Fine-tuned VGG-16 Model for Gunshot Detection

This is a fine-tuned VGG-16 model for detecting gunshots in audio recordings. The model was trained on a dataset of audio clips labeled as either "gunshot" or "background".

Model Details

Fine-tuned by: Ranabir Saha
Fine-tuned on: Tropical forest gunshot classification training audio dataset from Automated detection of gunshots in tropical forests using convolutional neural networks (Katsis et al. 2022)
Dataset Source: https://doi.org/10.17632/x48cwz364j.3
Input: 4-second .wav audio files, converted to 224x224x3 mel-spectrograms during preprocessing
Output: Binary classification (Gunshot/Background)

Training

The model was trained using the following parameters:

Base Model: VGG-16 pre-trained on ImageNet
Optimizer: Adam (initial learning rate=0.0001, fine-tuning learning rate=1e-5)
Loss Function: Categorical cross-entropy
Metrics: Accuracy, Precision, Recall
Batch Size: 32
Initial Training: Up to 25 epochs with early stopping (patience=5) on validation loss
Fine-tuning: Last 8 layers unfrozen, up to 10 epochs with early stopping (patience=5)
Class Weights: Balanced to handle class imbalance

Usage

To use this model for inference, you can load it from the Hugging Face Hub and pass preprocessed mel-spectrograms generated from .wav files as input.

Example

import numpy as np
import tensorflow as tf
import librosa
from huggingface_hub import hf_hub_download

# Download the model
model_path = hf_hub_download(repo_id="ranvir-not-found/vgg16-sda_gunshot-detection", filename="vgg16_model.keras")
model = tf.keras.models.load_model(model_path)

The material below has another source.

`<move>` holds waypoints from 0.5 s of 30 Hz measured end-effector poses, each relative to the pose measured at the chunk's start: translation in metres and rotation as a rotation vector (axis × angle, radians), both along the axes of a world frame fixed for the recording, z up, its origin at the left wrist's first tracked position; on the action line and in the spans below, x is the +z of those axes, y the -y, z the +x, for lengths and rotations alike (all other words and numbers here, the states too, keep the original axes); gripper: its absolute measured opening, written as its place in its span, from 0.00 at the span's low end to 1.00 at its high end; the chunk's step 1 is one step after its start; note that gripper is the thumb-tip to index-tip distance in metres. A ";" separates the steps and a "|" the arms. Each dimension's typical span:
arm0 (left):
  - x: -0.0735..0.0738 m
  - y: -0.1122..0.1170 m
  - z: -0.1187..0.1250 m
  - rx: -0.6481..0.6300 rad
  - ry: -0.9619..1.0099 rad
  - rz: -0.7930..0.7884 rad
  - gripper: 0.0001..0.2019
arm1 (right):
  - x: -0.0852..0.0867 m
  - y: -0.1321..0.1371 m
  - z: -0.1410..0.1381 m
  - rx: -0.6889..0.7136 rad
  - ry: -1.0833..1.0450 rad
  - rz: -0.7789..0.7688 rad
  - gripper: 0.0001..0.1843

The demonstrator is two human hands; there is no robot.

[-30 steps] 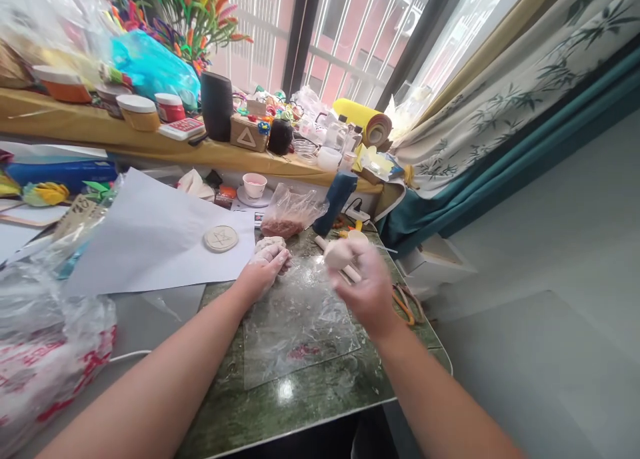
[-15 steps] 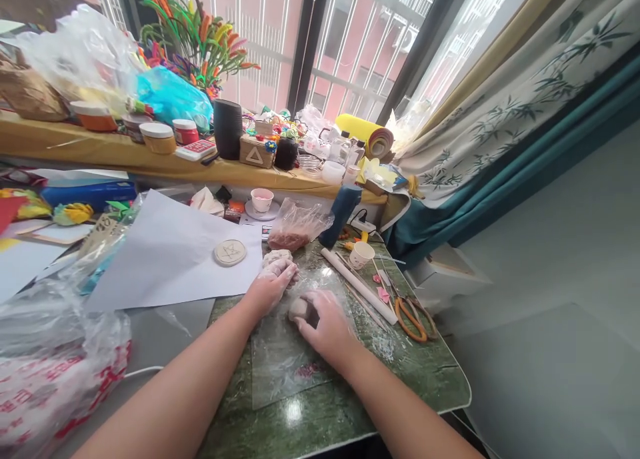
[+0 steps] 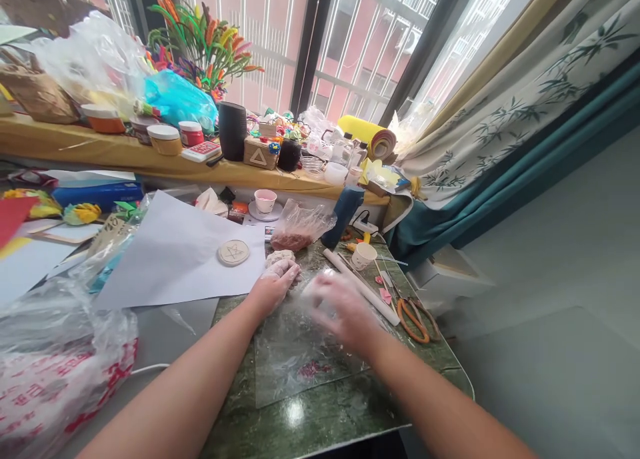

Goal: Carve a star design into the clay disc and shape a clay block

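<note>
My left hand (image 3: 274,289), dusted with white, is closed against a pale lump of clay (image 3: 281,256) near the table's middle. My right hand (image 3: 343,312) is smeared by motion above the clear plastic sheet (image 3: 280,372), and its fingers cannot be made out. The grey clay ball seen earlier does not show now; whether the right hand has it is hidden by blur. On white paper (image 3: 165,265) to the left lies a round clay disc (image 3: 233,252) marked with a star. Behind the left hand sits a clear bag of reddish-brown material (image 3: 295,235).
Right of the hands lie a white rolling pin (image 3: 377,299), thin sticks and orange-handled scissors (image 3: 414,320). A paper cup (image 3: 363,255) and a dark blue cylinder (image 3: 343,215) stand behind. A crowded sill (image 3: 175,162) runs along the back; a plastic bag (image 3: 65,365) lies at left.
My right hand has lifted and shifted right, and the ball that was under it no longer shows. My left hand has stayed by the clay lump. The view has shifted slightly.
</note>
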State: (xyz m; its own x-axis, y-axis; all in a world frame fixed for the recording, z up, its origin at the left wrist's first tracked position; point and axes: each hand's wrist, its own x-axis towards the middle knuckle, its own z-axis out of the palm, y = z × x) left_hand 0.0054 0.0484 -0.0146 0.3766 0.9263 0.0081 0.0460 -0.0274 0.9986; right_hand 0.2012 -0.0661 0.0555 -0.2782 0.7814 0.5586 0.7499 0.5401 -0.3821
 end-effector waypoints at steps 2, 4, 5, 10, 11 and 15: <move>0.004 0.002 0.000 0.003 -0.016 0.019 0.17 | -0.016 0.002 0.003 0.058 -0.018 -0.112 0.04; 0.007 0.004 -0.001 -0.004 -0.023 0.025 0.16 | -0.025 0.002 0.005 -0.137 -0.216 -0.082 0.06; 0.008 0.004 -0.001 -0.008 -0.027 0.028 0.16 | -0.028 0.002 0.004 -0.236 -0.305 -0.078 0.06; 0.008 0.003 -0.002 0.003 -0.061 0.028 0.16 | -0.050 -0.002 -0.021 -0.227 -0.131 -0.314 0.18; 0.008 0.003 -0.002 0.006 -0.064 0.028 0.15 | -0.055 -0.003 -0.027 -0.213 -0.066 -0.339 0.18; 0.007 0.004 -0.003 0.007 -0.063 0.041 0.15 | -0.048 -0.005 -0.033 0.015 0.086 -0.272 0.17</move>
State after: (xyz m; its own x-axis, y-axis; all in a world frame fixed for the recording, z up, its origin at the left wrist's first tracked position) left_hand 0.0020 0.0444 -0.0078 0.3707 0.9285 0.0222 0.1092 -0.0674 0.9917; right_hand 0.1685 -0.0615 0.0073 -0.3282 0.8947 0.3031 0.7782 0.4379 -0.4501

# Function to load and preprocess .wav file
def load_and_preprocess_wav(file_path):
    # Load and process audio
    audio_data, sr = librosa.load(file_path, sr=None)
    mel_spectrogram = librosa.feature.melspectrogram(
        y=audio_data, sr=sr, n_mels=224, fmax=4000
    )
    mel_spectrogram = librosa.power_to_db(mel_spectrogram, ref=np.max)
    # Normalize
    spec_min = np.min(mel_spectrogram)
    spec_max = np.max(mel_spectrogram)
    if spec_max > spec_min:
        mel_spectrogram = 255 * (mel_spectrogram - spec_min) / (spec_max - spec_min)
    else:
        mel_spectrogram = np.zeros_like(mel_spectrogram)
    mel_spectrogram = mel_spectrogram.astype(np.float32)
    # Resize to 224x224
    mel = tf.image.resize(mel_spectrogram[..., np.newaxis], (224, 224))
    # Repeat to create 3 channels
    mel = tf.repeat(mel, 3, axis=-1)
    # Apply VGG-16 preprocessing
    mel = tf.keras.applications.vgg16.preprocess_input(mel)
    return mel

# Example usage
wav_path = "path/to/your/audio.wav"
input_data = load_and_preprocess_wav(wav_path)
input_data = tf.expand_dims(input_data, axis=0)  # Add batch dimension
predictions = model.predict(input_data)
class_names = ['gunshot', 'background']
predicted_class = class_names[np.argmax(predictions[0])]
print(f"Predicted class: {predicted_class}, Probabilities: {predictions[0]}")

Evaluation

The model was evaluated on a validation set, and the following metrics were computed:

Classification Report (including Accuracy, Precision, Recall) The model was optimized for recall on the 'gunshot' class.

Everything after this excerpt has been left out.